Pelaksanaannya juga akan disokong balai pengobatan yang akan didirikan satu buah di tiap delapan desa dan satu poliklinik pembantu di setiap empat desa. Turut serta pula beberapa pusat kesehatan swasta seperti Poliklinik Muhammadiyah dan organisasi keperawatan Persatuan Djuru Kesehatan Indonesia (PDKI).
Gebrakan Leimena lainnya adalah Balai Kesejahteraan Ibu dan Anak (BKIA). Rella Astiannis dan Didin Saripudin dalam artikel “Johannes Leimena dalam Kesehatan Ibu dan Anak di Indonesia (1946-1956)” yang dimuat dalam Jurnal Factum, Volume 7 No. 2, Oktober 2018 mengungkapkan, selain menyokong Lembaga Makanan Rakyat (LMR) yang dipimpin Dr. Poorwo Soedarmo, Leimena mengadakan program BKIA berkaca dari angka kematian ibu hamil yang mencapai 12-16 persen dan angka kematian bayi mencapai 115-300 persen. Itu artinya terdapat 12-16 kematian per 1.000 ibu hamil dan terdapat 115-300 kematian per 1.000 kelahiran bayi.

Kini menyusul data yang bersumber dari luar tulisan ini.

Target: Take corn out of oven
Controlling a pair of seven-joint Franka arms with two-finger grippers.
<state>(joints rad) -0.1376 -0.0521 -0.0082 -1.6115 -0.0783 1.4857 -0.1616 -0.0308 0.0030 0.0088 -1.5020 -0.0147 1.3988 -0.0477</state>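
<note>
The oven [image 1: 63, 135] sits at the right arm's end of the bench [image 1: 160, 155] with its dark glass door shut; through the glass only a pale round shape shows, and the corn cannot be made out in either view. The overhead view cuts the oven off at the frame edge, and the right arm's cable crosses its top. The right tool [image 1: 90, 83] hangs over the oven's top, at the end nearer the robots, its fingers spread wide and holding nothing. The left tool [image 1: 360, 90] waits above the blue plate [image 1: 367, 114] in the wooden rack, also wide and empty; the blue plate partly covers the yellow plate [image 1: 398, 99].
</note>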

“Jumlah Balai Kesejahteraan Ibu dan Anak bermanfaat bagi rakyat di pedesaan maupun di kota. Jumlahnya meningkat cepat sekali, dari 387 dalam tahun 1951 menjadi 2.300 dalam tahun 1959. Letaknya tersebar di kecamatan-kecematan. Pada permulaan salah satu faktor yang menarik pada ibu dan anak berkunjung ke Balai Kesejahteraan Ibu dan Anak adalah adanya pembagian susu, sabun, vitamin, yang diberikan secara cuma-cuma. Susu dan obat-obatan itu adalah bantuan dari UNICEF,” kata buku Sejarah Kesehatan Nasional, Volume 2.
Leimena menjalankan program BKIA mirip dengan Bandung Plan. Tidak hanya melatih para tenaga medis dan para bidan, para dukun bayi tradisional pun dilatih soal sterilitas, kebersihan, dan pertolongan pertama pada persalinan. Kelak, BKIA jadi sarana untuk program Keluarga Berencana (KB).

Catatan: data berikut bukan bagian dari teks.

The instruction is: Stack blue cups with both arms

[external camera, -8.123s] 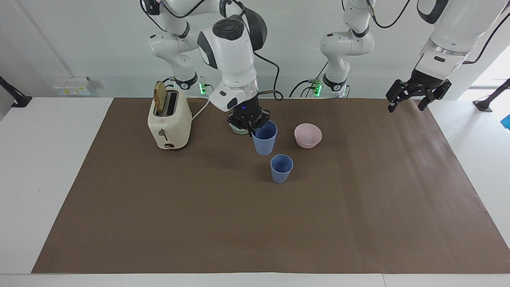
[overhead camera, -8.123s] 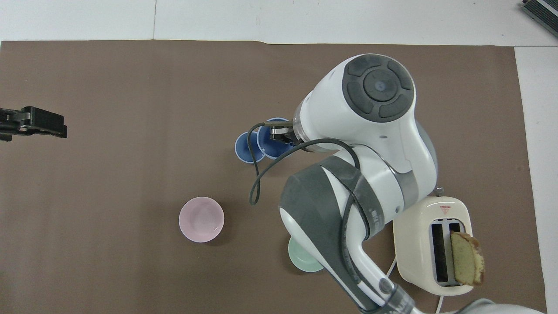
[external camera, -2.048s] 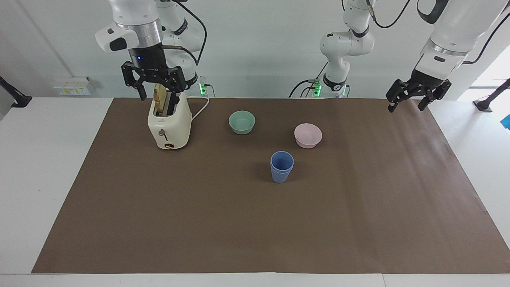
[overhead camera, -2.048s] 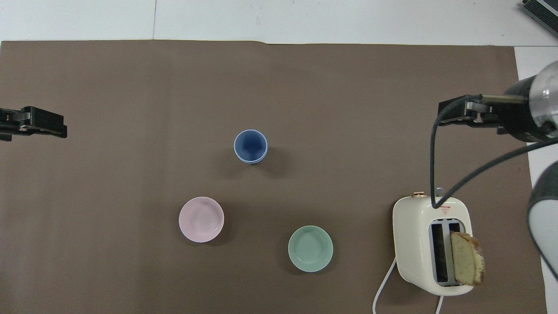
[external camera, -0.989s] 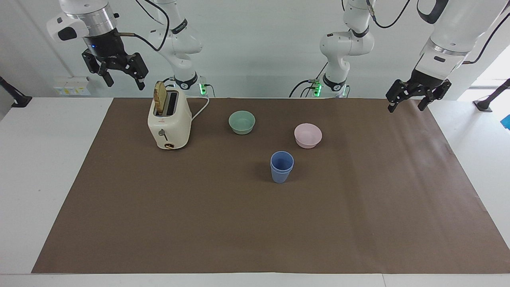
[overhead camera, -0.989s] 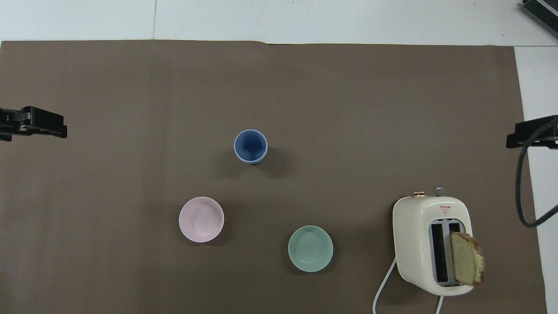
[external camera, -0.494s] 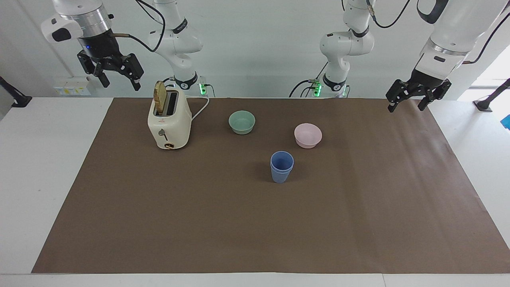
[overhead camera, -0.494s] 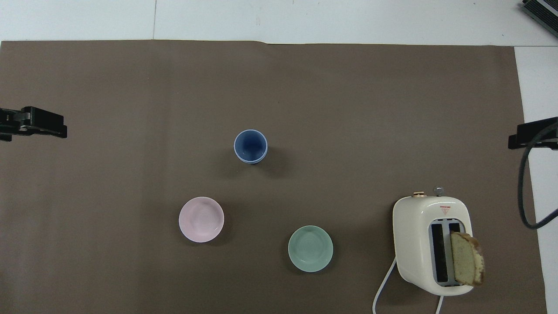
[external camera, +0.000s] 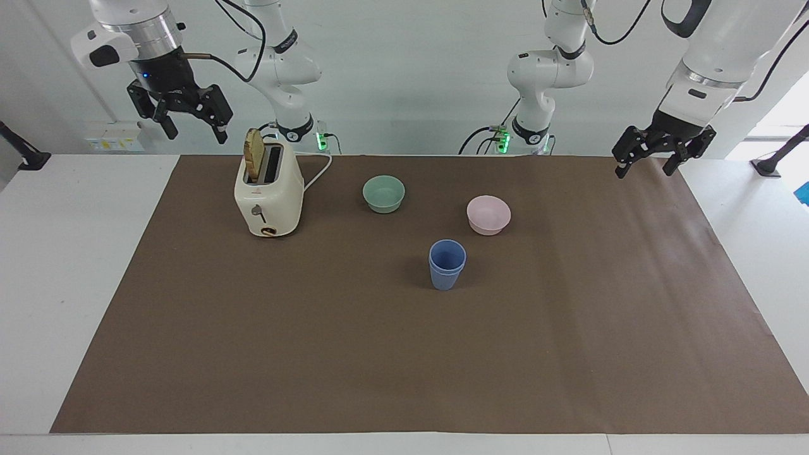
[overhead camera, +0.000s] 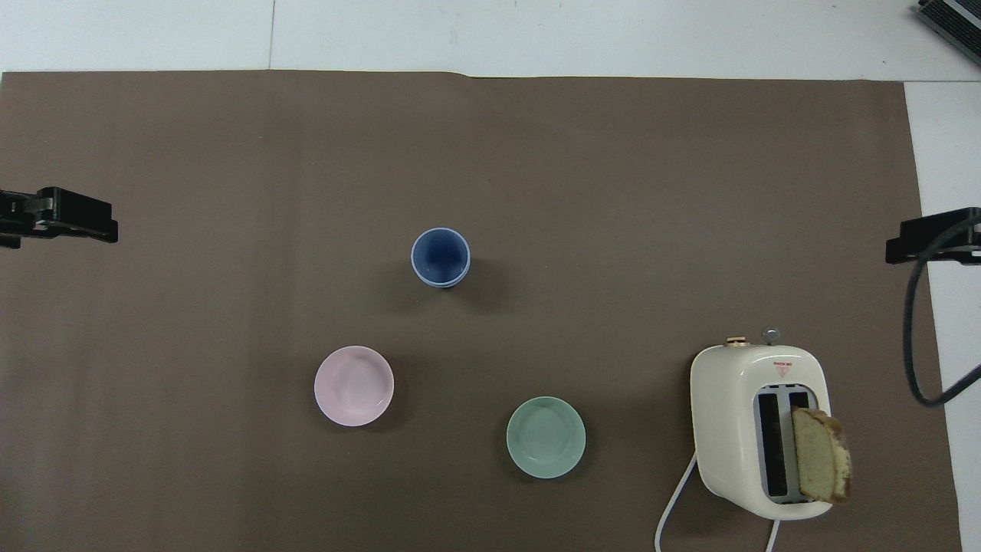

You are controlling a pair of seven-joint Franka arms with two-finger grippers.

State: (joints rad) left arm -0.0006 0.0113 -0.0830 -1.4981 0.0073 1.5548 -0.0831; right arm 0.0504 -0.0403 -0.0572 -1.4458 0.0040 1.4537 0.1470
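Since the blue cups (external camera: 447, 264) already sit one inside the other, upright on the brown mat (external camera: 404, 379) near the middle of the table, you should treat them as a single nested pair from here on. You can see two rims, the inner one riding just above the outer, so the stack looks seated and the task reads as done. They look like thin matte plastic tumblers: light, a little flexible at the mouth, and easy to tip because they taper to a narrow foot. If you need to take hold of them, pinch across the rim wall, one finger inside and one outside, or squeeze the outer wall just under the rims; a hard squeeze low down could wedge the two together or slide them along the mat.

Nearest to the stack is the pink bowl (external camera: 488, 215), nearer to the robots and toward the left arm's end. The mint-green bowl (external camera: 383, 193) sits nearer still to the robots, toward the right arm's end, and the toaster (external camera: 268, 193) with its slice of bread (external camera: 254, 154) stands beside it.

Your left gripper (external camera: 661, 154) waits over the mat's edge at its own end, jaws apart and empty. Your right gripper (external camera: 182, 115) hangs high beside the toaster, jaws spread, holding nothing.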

Untuk membuat penyuluhan kesehatan menjadi aturan yang ajeg, Leimena dengan restu Presiden Sukarno “menggolkan” Undang-Undang No. 9 Tahun 1960 tentang pokok-pokok kesehatan. Dengan begitu, istilah pendidikan kesehatan mulai diperkenalkan di tiap tingkat masyarakat hingga ke kecamatan dan pedesaan melalui Balai Pengobatan maupun BKIA. Pada awal Orde Baru, persoalan pendidikan kesehatan turut dibantu tenaga spesialis pendidikan kesehatan asing serta bantuan dana USAID (Amerika Serikat) dan WHO (PBB).
“Kekuasaan yang berganti tak mematikan gagasan yang dicetuskan Leimena dan Abdoel Patah. Pada masa awal Orde Baru tepatnya di tahun 1968, gagasan Bandung Plan dipresentasikan oleh Menteri Kesehatan, Gerrit Agustinus Siwabessy. Usulan tentang pembangunan Pusat Kesehatan Masyarakat (Puskesmas) diterima oleh (Presiden) Soeharto dan menjadi salah satu bagian program Pembangunan Lima Tahun (Pelita) Orde Baru,” tandas Ferizal dalam Sejarah Lahirnya Puskesmas, ASN, BKN, Kementerian PANRB, KORPRI, KUA, dan Akreditasi Puskesmas.